▸ WHAT IS REQUIRED
If a line in the records below holds the word "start", copy it.

▸ DATA FOR THE TASK
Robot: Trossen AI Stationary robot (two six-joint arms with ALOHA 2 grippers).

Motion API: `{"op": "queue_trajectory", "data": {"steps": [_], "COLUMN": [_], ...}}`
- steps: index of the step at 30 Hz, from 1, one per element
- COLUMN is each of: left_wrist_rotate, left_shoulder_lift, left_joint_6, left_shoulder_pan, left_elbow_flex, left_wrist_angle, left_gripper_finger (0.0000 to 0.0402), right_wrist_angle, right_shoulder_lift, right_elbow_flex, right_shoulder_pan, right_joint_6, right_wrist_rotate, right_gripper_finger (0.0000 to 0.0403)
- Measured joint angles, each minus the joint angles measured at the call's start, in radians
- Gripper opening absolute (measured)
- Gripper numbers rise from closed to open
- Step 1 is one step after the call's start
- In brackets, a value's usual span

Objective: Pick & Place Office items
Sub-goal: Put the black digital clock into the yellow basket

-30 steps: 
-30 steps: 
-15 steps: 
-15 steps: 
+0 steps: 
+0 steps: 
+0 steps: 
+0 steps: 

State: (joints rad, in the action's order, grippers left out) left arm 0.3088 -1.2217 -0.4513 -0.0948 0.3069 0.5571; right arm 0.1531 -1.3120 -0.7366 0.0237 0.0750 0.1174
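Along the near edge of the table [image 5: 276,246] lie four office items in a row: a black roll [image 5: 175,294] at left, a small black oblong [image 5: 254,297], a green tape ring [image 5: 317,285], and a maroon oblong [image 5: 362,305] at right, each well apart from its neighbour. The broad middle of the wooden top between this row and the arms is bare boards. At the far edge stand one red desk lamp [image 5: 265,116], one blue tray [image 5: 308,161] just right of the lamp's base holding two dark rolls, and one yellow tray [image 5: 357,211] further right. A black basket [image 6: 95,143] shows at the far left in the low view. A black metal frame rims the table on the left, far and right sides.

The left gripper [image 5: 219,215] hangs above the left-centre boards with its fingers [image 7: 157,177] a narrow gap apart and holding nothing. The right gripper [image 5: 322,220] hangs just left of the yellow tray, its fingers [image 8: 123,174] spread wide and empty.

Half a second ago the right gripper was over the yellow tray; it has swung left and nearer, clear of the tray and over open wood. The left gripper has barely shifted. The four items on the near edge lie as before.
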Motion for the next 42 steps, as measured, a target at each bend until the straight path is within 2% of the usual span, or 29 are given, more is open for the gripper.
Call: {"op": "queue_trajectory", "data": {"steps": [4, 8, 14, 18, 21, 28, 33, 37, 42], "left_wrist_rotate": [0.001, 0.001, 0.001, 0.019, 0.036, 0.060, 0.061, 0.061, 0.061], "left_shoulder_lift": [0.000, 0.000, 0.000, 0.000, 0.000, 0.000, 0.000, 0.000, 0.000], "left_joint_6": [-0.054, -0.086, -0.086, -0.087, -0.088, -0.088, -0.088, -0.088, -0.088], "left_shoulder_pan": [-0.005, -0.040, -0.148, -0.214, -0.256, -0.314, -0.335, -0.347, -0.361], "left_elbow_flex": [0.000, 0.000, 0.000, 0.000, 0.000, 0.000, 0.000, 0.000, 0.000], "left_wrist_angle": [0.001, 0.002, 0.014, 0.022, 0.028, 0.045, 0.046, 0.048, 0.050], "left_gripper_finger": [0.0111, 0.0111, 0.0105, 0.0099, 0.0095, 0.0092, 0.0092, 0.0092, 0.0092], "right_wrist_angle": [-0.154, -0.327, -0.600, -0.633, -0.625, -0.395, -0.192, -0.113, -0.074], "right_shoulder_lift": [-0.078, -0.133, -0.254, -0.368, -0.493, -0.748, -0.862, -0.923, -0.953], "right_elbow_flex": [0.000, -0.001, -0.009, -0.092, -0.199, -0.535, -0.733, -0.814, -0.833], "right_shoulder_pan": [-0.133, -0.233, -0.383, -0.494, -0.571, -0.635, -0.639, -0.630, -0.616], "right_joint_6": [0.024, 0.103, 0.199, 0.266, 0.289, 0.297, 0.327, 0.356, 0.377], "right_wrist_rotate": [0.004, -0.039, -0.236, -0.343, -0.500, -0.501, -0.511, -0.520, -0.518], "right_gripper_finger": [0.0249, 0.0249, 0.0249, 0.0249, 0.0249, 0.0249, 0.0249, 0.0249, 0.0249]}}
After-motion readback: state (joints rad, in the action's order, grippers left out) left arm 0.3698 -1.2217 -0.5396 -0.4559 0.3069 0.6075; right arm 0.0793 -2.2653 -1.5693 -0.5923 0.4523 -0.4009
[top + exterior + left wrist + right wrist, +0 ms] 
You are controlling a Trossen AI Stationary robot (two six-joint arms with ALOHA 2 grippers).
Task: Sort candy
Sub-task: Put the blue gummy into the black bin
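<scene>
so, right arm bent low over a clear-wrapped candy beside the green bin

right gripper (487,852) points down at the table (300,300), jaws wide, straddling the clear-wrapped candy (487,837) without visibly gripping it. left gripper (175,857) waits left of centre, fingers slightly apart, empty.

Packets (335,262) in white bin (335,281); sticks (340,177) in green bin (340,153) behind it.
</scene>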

▸ EXERCISE RESULT
- Measured joint angles, each minus the joint angles measured at the call's start, in radians
- Step 1 is one step after the call's start

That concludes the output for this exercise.